Con la norma approvata quest’anno “siamo stati la prima Regione a intervenire, anche quando il governo arrivava a chiedere l’abrogazione della nostra legge. Oggi la sentenza afferma con chiarezza che le Regioni possono e devono agire quando sono in gioco diritti fondamentali, tutele e umanità”. Adesso, continua, “andiamo avanti, nel solco delle indicazioni della Corte costituzionale, per rendere ancora più solida una legge che mette al centro la sanità pubblica, la responsabilità delle istituzioni e il rispetto delle persone”.
ASSOCIAZIONE COSCIONI: CONSULTA HA SMENTITO IL GOVERNO
“La Consulta smentisce il governo: le Regioni possono agire sui diritti nel fine vita“.

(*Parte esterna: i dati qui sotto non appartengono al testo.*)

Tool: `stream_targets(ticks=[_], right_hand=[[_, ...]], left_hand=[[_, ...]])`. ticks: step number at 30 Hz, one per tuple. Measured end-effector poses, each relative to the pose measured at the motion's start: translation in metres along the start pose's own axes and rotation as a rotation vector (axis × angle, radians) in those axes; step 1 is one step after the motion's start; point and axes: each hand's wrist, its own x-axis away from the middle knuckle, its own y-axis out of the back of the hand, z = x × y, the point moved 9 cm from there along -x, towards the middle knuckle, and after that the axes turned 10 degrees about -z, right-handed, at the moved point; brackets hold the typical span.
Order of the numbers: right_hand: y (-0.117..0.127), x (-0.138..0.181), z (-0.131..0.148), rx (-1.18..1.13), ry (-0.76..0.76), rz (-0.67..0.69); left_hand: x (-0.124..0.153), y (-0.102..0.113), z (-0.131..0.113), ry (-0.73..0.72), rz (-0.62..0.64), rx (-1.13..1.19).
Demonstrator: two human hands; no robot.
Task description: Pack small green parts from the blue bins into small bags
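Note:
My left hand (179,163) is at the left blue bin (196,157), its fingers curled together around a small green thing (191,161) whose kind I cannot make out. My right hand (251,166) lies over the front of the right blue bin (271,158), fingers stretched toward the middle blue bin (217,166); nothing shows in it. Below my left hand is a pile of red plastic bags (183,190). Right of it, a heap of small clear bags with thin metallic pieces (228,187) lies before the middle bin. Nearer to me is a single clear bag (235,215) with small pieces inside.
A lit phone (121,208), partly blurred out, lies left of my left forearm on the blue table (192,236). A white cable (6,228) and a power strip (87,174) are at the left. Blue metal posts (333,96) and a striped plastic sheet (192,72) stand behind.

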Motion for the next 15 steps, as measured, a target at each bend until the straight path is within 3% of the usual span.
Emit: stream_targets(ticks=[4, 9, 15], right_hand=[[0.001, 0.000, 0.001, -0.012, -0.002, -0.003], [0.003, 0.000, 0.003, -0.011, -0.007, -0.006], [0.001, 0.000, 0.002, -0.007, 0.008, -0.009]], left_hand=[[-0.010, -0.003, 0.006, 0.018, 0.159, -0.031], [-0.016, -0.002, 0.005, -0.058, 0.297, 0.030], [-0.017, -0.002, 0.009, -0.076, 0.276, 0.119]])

E’ quanto evidenzia l’associazione Luca Coscioni dopo la sentenza della Corte costituzionale che “ha respinto l’impostazione del governo che chiedeva di cancellare integralmente la legge della Regione Toscana sul suicidio medicalmente assistito”.
I togati, infatti, hanno chiarito che le Regioni “possono intervenire per organizzare il servizio sanitario e rendere effettivi i diritti già riconosciuti dalla sentenza del 2019, anche in assenza di una legge nazionale sul fine vita, respingendo le censure rivolte contro l’intero impianto” della norma regionale.
Il governo, sottolineano Filomena Gallo e Marco Cappato, segretaria e tesoriere dell’associazione Luca Coscioni (promotrice di “Liberi Subito”, la legge regionale di iniziativa popolare sul fine vita presentata in tutte le Regioni e approvata da Toscana e Sardegna) “ha tentato di bloccare tutto, ma la Corte costituzionale ha detto no. È stato confermato che i diritti sul fine vita non possono essere congelati dall’inerzia politica: le Regioni possono e devono organizzare il servizio sanitario per renderli effettivi. Questa sentenza smonta definitivamente la strategia del rinvio permanente”.
Con la decisione depositata oggi, aggiungono, “la Consulta ha inoltre smentito in modo esplicito i Consigli regionali di Lombardia e Piemonte, che avevano invocato una pregiudiziale di costituzionalità come alibi per non discutere la legge di iniziativa popolare ‘Liberi Subito’, una legge che in Toscana è stata invece discussa, emendata e approvata”.